All that’s old is new again.
While meandering through the comic shop (Jim Hanley’s Universe, for those of you in NYC) last Saturday, I realized a few things:
- It’s been a really long time since I’d been in a comic shop.
- All the comics that I used to read have long since gone out of print or are just not being carried by JHU; most of them were independent books. Battle Pope has been picked up by Image (circa several months ago) and is being colored (for no apparent reason, IMHO) but that’s about it, as far as I know.
- I miss hanging out with my buddies and wandering over to the comic shop after a long Saturday of playing Magic: The Gathering and wandering through the mall. (Yes, I am a nerd.)
Realizing these things made me think back on the kinder, gentler times of the late 90s and early 00s, and the comics that I read when I was first introduced to the strange and wondrous things known as ‘webcomics.’
What? I do a webcomic now, and I was in a comic store.
Moving on.
As far as I can tell, most of those comics are still doing okay. For reasons that I am not entirely sure of, I’ve stopped reading them, even though most of them are still alive and well. Maybe I’ll get back on those respective bandwagons in the near future.
The comic that first came to mind and spurred this entry is The Mr. Chuck Show, by J. Myers. This comic now resides at Keenspot, but once upon several years ago, it boasted its own little corner of the web. I believe that he was invited to join, and now Keenspot holds the comic’s “spot,” so to speak.
In it’s heyday, it chronicled the misadventures of a small cast of animals and humans who interacted in a world without backgrounds, and sometimes did ‘episodes’ of The Mr. Chuck Show, hosted by Mr. Chuck himself, who happens to be a dog. The cast is a bit dog-heavy, but they’re all so different, (in design and temperament) that it doesn’t really register unless you stop to think about it.
It had a curious blend of observational and off-color humor, and featured such pithy phrases as ‘wash your ass, kids. I’m serious,’ (a sock puppet’s advice to the audience,)* and various threats of excessive violence perpetrated with garden tools (a legitimate threat) I personally am a fan of the idea (not the practice) of beating someone with a shovel, but a rake will do in a pinch.
As if that didn’t appeal to your lowest common denominator hard enough, it also had a voluptuous blonde (in fact, the only regular female character in the strip,) who was the subject of many an inappropriate gag, although she held her own well enough.
This comic was a lot of fun, and I haven’t even mentioned the clown yet. But, I won’t. You have to go read it yourself.

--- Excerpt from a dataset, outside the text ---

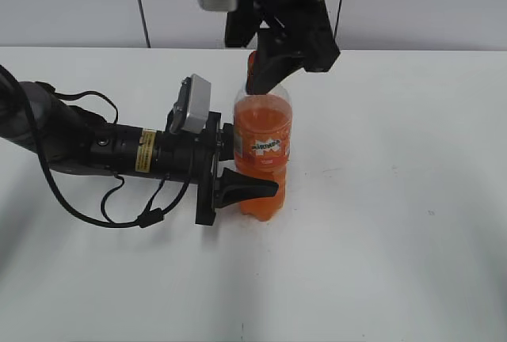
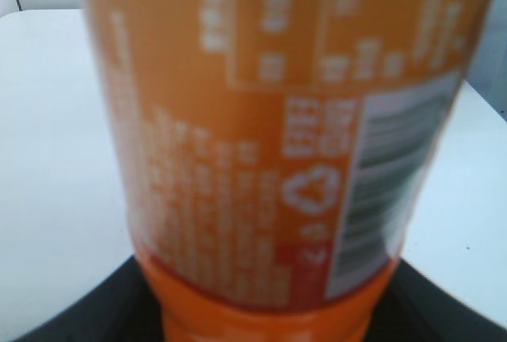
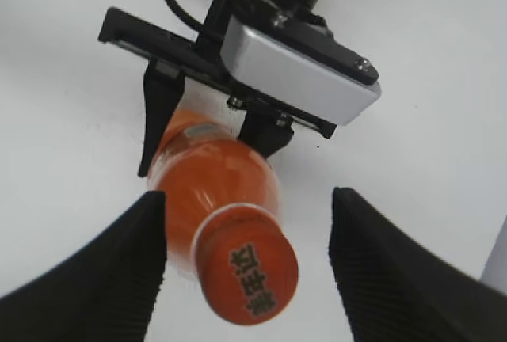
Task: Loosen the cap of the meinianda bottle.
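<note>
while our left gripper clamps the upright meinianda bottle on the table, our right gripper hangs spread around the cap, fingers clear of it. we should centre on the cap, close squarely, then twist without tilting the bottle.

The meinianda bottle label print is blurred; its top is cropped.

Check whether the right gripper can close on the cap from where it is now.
Probably yes. The right gripper is open with the cap between its fingers, nothing blocking. The left gripper steadies the Mirinda bottle lower down.
</note>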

In closing, I’d like to say, that like the song whose name I never knew, but still kind of remember: ‘you never really know what you have until it’s gone,’ and now that I realize that the Mr. Chuck Show has been gone for awhile, I miss it. Thanks J., for putting in the work, and taking an interesting little group of characters through a strange and wacky series of events.
I’ll see you guys next week, if not sooner.
*I don’t know if the strip is in the archive or not, but after an hour of searching the archives as quickly as I could, I couldn’t find it- there’s several years of more-than-weekly updates to go through, and a few ‘Rerun Weeks.’ Read the rest of them- I will be, and mayhap one of us will find it.